Midwives recalled a Third-World scene, while the woman's husband was pushed out of the theatre crying and fearing his wife and baby might die, the mother said.

Another mother said she skipped check-up appointments because her wishes for a natural birth were repeatedly ignored.

The inquiry is expected to hear from a former clinical midwife at the hospital who is calling for formal birth debriefing.

"The (current) system is designed by middle-aged white men for throughput and expediency," Fiona Reid said in her submission.

"The system does not respect women who decline treatment or ... want it to be the most beautiful memory, not a memory or sense of being involved in a car accident."

Western Sydney University academics behind the largest birth experience survey conducted in Australia said one in 10 women felt they had experienced some form of obstetric violence.

"Shockingly, some women described internal vaginal examinations in language used to describe sexual assaults," the experts told the inquiry.

However, the term "obstetric violence" has faced opposition from the peak body for obstetricians, who say it wrongly implies intent to harm.

Consent remained the bedrock for improving women's birthing experiences, the Royal Australian and New Zealand College of Obstetricians and Gynaecologists said.

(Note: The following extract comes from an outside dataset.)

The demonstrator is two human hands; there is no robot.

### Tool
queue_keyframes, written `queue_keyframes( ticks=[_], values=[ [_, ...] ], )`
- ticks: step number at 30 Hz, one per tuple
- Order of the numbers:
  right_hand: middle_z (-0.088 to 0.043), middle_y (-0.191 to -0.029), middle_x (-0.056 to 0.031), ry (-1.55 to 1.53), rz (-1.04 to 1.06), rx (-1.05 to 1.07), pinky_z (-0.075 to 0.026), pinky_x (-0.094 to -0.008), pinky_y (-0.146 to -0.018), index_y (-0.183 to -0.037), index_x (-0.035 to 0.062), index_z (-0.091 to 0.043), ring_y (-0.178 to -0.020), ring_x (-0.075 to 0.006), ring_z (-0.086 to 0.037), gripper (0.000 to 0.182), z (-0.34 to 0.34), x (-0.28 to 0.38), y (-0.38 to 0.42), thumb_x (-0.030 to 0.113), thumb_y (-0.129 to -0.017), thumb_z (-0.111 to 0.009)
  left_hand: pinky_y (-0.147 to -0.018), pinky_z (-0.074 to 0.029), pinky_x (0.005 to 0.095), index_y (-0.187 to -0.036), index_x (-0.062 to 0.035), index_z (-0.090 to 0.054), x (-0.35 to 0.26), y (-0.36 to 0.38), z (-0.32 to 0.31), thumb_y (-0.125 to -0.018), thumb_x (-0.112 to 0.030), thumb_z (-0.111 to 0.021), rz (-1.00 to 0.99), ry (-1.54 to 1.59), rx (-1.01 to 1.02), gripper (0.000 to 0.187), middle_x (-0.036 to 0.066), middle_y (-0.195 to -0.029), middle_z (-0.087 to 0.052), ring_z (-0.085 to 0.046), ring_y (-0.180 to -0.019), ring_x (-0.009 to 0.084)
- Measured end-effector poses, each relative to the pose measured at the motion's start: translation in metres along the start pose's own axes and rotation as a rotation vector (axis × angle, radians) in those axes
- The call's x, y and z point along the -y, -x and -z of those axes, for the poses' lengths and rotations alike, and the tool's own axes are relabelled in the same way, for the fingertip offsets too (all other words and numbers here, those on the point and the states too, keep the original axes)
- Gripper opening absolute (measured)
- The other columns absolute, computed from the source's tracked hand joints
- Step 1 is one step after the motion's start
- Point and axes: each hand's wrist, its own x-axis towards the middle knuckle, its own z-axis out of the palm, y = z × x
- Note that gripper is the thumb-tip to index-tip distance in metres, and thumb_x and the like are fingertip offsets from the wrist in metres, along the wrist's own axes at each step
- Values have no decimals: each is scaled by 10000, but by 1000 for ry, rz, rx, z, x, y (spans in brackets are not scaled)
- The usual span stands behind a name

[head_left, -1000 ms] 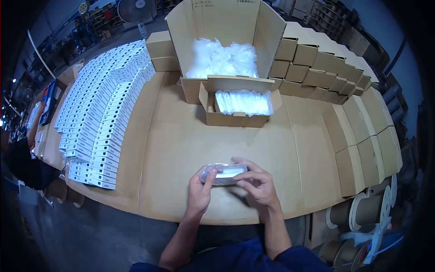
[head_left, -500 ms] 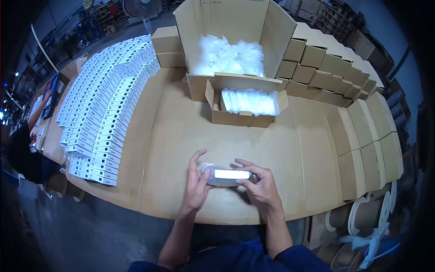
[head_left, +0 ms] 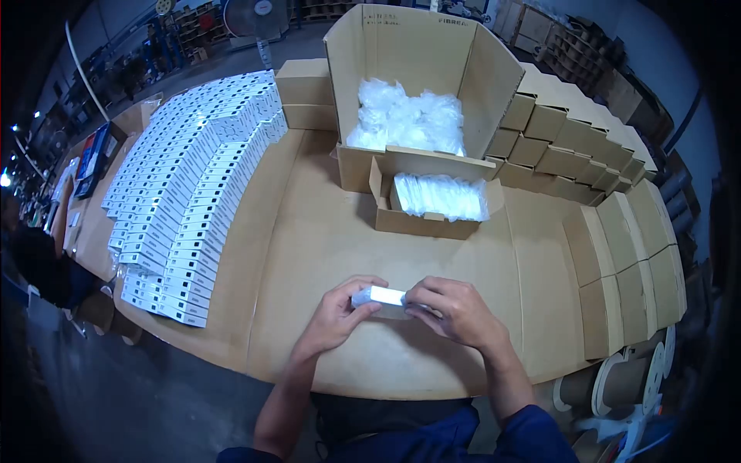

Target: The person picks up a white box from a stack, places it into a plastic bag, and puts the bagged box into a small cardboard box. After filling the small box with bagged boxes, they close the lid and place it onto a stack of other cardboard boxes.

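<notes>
Between my two hands, above the near part of the cardboard-covered table, is a small white box (head_left: 387,296) in clear plastic wrap. My left hand (head_left: 337,312) grips its left end, thumb in front and fingers behind. At the other end, my right hand (head_left: 451,309) pinches the box or its wrap; the fingers hide that end. Beyond them stands an open carton (head_left: 421,224) holding a row of wrapped white packs (head_left: 440,197). Directly behind it, a larger open carton (head_left: 421,46) contains a heap of clear plastic bags (head_left: 409,116).
Stacked white boxes (head_left: 181,201) line the table's left side. Brown cartons (head_left: 567,158) are piled at the back right, with more cartons (head_left: 606,270) along the right edge. Cable reels (head_left: 621,378) lie below right. Another person (head_left: 38,247) works at the far left.
My right hand has turned over, its back now facing up, and closed on the box's right end. My left fingers have folded around the left end. The camera view has shifted slightly.
</notes>
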Motion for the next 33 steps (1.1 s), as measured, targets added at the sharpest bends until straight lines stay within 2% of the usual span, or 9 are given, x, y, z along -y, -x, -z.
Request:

It said health-care providers had to have better and earlier discussions with patients about all possible outcomes during what was a high-risk period in the lives of women and their babies.

Dr Ramirez recommended a wider rollout of midwife group practice - often oversubscribed and restricted to low-risk pregnancies - and a focus on continuity of care.

Women enrolled in the program have regular appointments with a midwife and back-up midwives throughout pregnancy, labour, birth and the postnatal period.

NSW Health said workforce shortages and on-call requirements had limited its expansions of the practice, but alternative midwife-led models had been received well in regional settings.

It acknowledged women may experience both physical and psychological birth trauma in its hospitals, and said it committed to ensuring all women received respectful, evidence-based and equitable maternity care.

"The evidence around the prevention, identification and treatment of birth trauma is continually helping to shape policy and practice," the department's submission said.